• **Aim of the task**
Please write out the listing exactly, with nothing altered.

===============

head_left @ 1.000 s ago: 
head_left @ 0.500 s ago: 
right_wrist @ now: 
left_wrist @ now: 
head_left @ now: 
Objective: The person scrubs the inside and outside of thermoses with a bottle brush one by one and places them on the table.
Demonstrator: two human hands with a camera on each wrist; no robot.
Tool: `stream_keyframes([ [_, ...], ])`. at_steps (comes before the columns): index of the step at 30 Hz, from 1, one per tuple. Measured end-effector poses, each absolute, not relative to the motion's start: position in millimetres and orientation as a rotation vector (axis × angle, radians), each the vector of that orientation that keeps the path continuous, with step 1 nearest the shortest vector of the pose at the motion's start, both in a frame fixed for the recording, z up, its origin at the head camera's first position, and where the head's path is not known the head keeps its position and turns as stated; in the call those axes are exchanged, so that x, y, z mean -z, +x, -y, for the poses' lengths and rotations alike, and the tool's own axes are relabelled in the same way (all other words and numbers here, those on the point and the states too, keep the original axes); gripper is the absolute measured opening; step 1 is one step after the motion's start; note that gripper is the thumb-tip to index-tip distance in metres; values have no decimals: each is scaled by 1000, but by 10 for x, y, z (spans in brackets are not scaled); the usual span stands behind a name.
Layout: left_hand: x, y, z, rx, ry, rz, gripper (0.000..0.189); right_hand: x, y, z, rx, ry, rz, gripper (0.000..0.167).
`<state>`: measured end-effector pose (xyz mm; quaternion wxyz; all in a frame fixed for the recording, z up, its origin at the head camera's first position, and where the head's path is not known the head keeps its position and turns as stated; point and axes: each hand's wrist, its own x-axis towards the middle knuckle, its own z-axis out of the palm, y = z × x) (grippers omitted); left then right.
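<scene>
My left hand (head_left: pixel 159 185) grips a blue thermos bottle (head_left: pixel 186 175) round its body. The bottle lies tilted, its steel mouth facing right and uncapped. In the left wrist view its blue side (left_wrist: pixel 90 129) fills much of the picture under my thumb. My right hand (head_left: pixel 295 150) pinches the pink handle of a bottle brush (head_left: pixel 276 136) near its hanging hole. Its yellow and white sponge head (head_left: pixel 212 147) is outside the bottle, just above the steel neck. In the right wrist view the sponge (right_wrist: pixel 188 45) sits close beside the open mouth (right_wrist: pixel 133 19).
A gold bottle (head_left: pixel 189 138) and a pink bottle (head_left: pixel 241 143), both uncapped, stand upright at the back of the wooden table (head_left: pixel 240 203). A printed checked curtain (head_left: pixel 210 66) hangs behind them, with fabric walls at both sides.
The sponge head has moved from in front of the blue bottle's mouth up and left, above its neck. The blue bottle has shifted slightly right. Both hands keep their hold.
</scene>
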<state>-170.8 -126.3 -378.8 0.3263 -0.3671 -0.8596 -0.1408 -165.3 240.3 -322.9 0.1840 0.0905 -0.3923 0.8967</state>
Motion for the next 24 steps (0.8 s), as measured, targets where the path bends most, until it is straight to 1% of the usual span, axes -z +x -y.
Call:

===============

• **Reply**
head_left @ 1.000 s ago: 
head_left @ 0.500 s ago: 
right_wrist @ now: 
left_wrist @ now: 
head_left @ now: 
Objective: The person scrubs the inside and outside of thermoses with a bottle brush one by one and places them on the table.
Demonstrator: two human hands with a camera on each wrist; no robot.
Tool: `stream_keyframes([ [_, ...], ])`. at_steps (comes before the columns): index of the step at 30 Hz, from 1, one per tuple. Measured end-effector poses, each absolute, not relative to the motion's start: position in millimetres and orientation as a rotation vector (axis × angle, radians), each the vector of that orientation that keeps the path continuous, with step 1 nearest the shortest vector of the pose at the motion's start, both in a frame fixed for the recording, z up, its origin at the head camera's first position, and where the head's path is not known the head keeps its position and turns as stated; in the call those axes are exchanged, so that x, y, z mean -z, +x, -y, for the poses' lengths and rotations alike, and the tool's own axes are relabelled in the same way (all other words and numbers here, those on the point and the states too, keep the original axes); gripper is the absolute measured opening; step 1 is one step after the motion's start; note that gripper is the thumb-tip to index-tip distance in metres; values have no decimals: each is scaled by 1000, but by 10 for x, y, z (spans in brackets are not scaled); the usual span stands behind a name.
Layout: left_hand: x, y, z, rx, ry, rz, gripper (0.000..0.189); right_hand: x, y, z, rx, ry, rz, gripper (0.000..0.167).
`<state>`: measured end-effector pose (xyz mm; quaternion wxyz; all in a frame fixed for the recording, z up, its origin at the head camera's first position, and where the head's path is not known the head keeps its position and turns as stated; point and axes: each hand's wrist, its own x-axis towards the middle knuckle, its own z-axis out of the palm, y = z × x) (grippers omitted); left then right.
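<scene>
My left hand (head_left: pixel 159 185) grips a blue thermos bottle (head_left: pixel 186 175) round its body. The bottle lies tilted, its steel mouth facing right and uncapped. In the left wrist view its blue side (left_wrist: pixel 90 129) fills much of the picture under my thumb. My right hand (head_left: pixel 295 150) pinches the pink handle of a bottle brush (head_left: pixel 276 136) near its hanging hole. Its yellow and white sponge head (head_left: pixel 212 147) is outside the bottle, just above the steel neck. In the right wrist view the sponge (right_wrist: pixel 188 45) sits close beside the open mouth (right_wrist: pixel 133 19).
A gold bottle (head_left: pixel 189 138) and a pink bottle (head_left: pixel 241 143), both uncapped, stand upright at the back of the wooden table (head_left: pixel 240 203). A printed checked curtain (head_left: pixel 210 66) hangs behind them, with fabric walls at both sides.
The sponge head has moved from in front of the blue bottle's mouth up and left, above its neck. The blue bottle has shifted slightly right. Both hands keep their hold.
</scene>
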<state>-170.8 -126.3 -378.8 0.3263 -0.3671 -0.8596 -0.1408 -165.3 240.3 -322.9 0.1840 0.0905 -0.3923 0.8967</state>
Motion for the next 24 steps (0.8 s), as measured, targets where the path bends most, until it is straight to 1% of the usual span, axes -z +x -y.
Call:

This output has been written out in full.